Yo por mi parte, si hubiera nacido poeta ─poeta como el de Noche de Paz o aquél de Las Oscuras Golondrinas─, versificaría al hilo blanco de las nubes que tú, mamá, teniendo como fondo un tango de Gardel bordas sobre nuestros días. Lamentablemente, mi talento sólo alcanza para pensar algunas noches de desvelo: «¿Cómo fue que contratiempos pasajeros, no me dejaron ver la felicidad que había en mi hogar, cuando por toda la casa se oía la voz de mamá enseñando a mi hija el viejo juego:
Dónde está Doñana;
Doñana no está aquí

Fin.

Doñana no está aquí es un emocionante relato enviado por el escritor caraqueño Juan Emilio Rodriguez para publicar en Encuentos.

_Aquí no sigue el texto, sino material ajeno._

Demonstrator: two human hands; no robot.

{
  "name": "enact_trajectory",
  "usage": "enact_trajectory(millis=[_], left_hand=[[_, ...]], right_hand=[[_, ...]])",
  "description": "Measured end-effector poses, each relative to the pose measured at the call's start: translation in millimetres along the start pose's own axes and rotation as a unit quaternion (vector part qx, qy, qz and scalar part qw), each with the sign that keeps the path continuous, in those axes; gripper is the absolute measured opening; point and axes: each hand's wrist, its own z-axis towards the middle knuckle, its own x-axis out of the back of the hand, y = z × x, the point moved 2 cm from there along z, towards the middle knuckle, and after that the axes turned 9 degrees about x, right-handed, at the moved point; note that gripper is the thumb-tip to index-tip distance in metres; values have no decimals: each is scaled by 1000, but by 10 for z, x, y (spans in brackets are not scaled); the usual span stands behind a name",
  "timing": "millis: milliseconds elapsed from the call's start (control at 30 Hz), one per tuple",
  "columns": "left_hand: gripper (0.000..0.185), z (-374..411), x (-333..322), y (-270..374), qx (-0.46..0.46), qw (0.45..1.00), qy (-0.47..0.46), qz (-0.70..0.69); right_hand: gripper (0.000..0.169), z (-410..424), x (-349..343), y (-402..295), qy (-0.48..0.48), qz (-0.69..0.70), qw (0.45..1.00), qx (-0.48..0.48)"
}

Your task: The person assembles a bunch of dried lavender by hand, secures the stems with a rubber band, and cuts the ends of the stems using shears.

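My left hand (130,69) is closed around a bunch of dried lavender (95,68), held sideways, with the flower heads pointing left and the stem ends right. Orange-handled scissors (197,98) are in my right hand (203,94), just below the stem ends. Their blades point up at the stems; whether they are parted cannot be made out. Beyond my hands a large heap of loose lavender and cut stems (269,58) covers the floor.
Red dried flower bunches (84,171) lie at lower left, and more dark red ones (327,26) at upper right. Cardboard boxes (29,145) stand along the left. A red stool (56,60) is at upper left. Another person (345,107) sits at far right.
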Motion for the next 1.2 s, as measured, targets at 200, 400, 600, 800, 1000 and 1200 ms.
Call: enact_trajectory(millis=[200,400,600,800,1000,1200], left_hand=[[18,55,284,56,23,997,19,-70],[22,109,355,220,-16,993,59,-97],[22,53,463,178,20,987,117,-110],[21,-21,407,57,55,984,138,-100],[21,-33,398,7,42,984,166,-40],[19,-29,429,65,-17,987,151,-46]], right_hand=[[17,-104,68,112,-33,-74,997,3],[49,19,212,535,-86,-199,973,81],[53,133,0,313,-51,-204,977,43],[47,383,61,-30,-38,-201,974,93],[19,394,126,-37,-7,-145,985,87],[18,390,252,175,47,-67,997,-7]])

Sobre Juan Emilio Rodríguez

Juan Emilio Rodríguez nació en Caracas el 7 de enero de 1946.

Esposo de Carmen, padre de Israel, María y Noelia, y abuelo de cinco nietos. Reside actualmente en la ciudad de Guatire, sitio donde ha redactado parte de sus obras.

Juan Emilio Rodríguez Hernandez - Escritor

“Yo primero me dedique a mi familia y después que habían crecido, es decir, mis hijos ya estaban grandes y eran adultos trabajadores, fue que comencé a escribir y me di cuenta de ese don que tenia para las palabras, lo hacia porque gustaba, no porque quería figurar en ninguna parte, pero cuando te llega alguna distinción eso te da doble satisfacción” manifiesta Juan Emilio.